Stored data entries:
---
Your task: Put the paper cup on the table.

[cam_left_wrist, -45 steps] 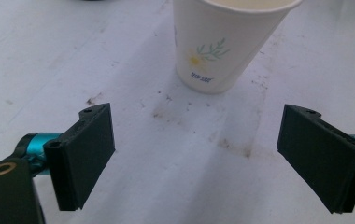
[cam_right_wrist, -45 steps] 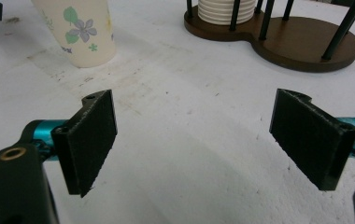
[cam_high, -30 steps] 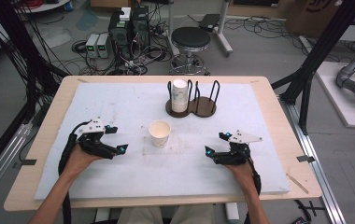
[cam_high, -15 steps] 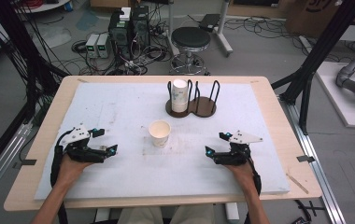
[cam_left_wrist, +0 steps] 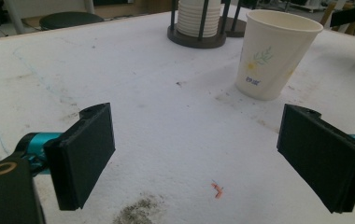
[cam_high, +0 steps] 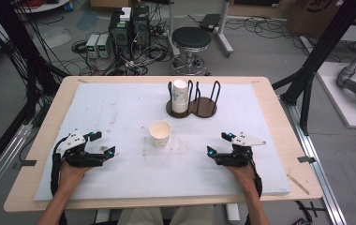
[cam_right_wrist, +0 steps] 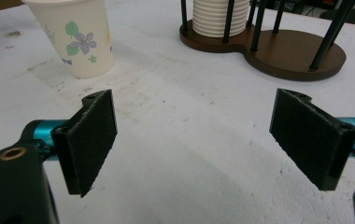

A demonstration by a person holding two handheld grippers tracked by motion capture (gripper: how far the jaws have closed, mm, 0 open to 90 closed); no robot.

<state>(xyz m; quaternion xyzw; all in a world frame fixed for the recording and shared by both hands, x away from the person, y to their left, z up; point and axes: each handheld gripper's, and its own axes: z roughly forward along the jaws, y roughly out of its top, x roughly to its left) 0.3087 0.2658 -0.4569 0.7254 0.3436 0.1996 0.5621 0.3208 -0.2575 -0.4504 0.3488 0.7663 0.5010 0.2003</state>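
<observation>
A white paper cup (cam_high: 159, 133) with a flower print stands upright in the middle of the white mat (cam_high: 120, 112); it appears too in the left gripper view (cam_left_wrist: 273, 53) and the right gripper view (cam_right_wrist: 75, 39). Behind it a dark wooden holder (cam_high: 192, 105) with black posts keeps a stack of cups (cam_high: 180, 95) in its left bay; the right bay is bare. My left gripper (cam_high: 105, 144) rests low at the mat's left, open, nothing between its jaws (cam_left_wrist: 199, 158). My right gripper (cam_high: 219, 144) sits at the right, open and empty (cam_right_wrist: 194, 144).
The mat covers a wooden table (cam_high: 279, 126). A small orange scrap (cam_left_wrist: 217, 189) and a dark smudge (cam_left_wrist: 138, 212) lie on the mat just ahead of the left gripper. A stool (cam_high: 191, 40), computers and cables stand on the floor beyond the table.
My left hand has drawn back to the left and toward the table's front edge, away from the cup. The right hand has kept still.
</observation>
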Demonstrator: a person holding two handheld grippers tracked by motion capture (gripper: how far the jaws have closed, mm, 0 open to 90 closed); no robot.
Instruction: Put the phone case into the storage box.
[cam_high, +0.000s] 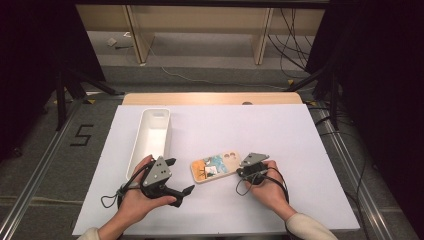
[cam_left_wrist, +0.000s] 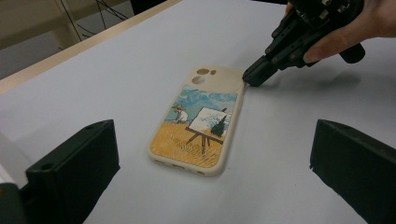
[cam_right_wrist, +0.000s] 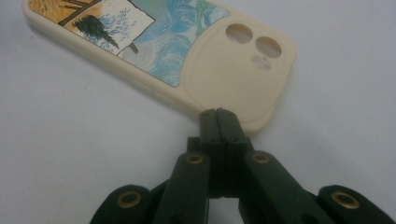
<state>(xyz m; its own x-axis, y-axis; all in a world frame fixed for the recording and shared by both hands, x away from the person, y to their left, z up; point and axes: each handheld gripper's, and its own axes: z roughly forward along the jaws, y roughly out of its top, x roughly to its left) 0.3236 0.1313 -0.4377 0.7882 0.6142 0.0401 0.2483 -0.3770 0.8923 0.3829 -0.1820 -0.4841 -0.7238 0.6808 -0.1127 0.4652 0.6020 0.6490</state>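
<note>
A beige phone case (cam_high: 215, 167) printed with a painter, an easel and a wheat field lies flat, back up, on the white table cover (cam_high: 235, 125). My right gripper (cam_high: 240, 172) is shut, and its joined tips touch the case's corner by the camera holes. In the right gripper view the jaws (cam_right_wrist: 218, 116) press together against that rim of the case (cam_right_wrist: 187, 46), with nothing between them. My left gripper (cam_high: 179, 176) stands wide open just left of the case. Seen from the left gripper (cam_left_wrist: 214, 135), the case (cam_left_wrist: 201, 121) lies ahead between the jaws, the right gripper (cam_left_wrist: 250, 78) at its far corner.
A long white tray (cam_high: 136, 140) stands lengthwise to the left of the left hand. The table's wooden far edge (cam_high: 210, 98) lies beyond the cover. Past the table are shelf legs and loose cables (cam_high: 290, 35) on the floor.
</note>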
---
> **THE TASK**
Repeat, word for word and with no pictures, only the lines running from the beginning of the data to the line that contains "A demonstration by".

> **ANSWER SPACE**
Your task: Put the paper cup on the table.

[cam_left_wrist, -45 steps] 
[cam_right_wrist, -45 steps] 
[cam_high, -30 steps] 
[cam_high, -15 steps] 
[cam_left_wrist, +0 steps] 
[cam_high, +0 steps] 
[cam_right_wrist, +0 steps] 

A demonstration by a person holding two handheld grippers tracked by motion capture (gripper: how far the jaws have closed, mm, 0 open to 90 closed); no robot.

Besides this answer, the exercise requires nothing else.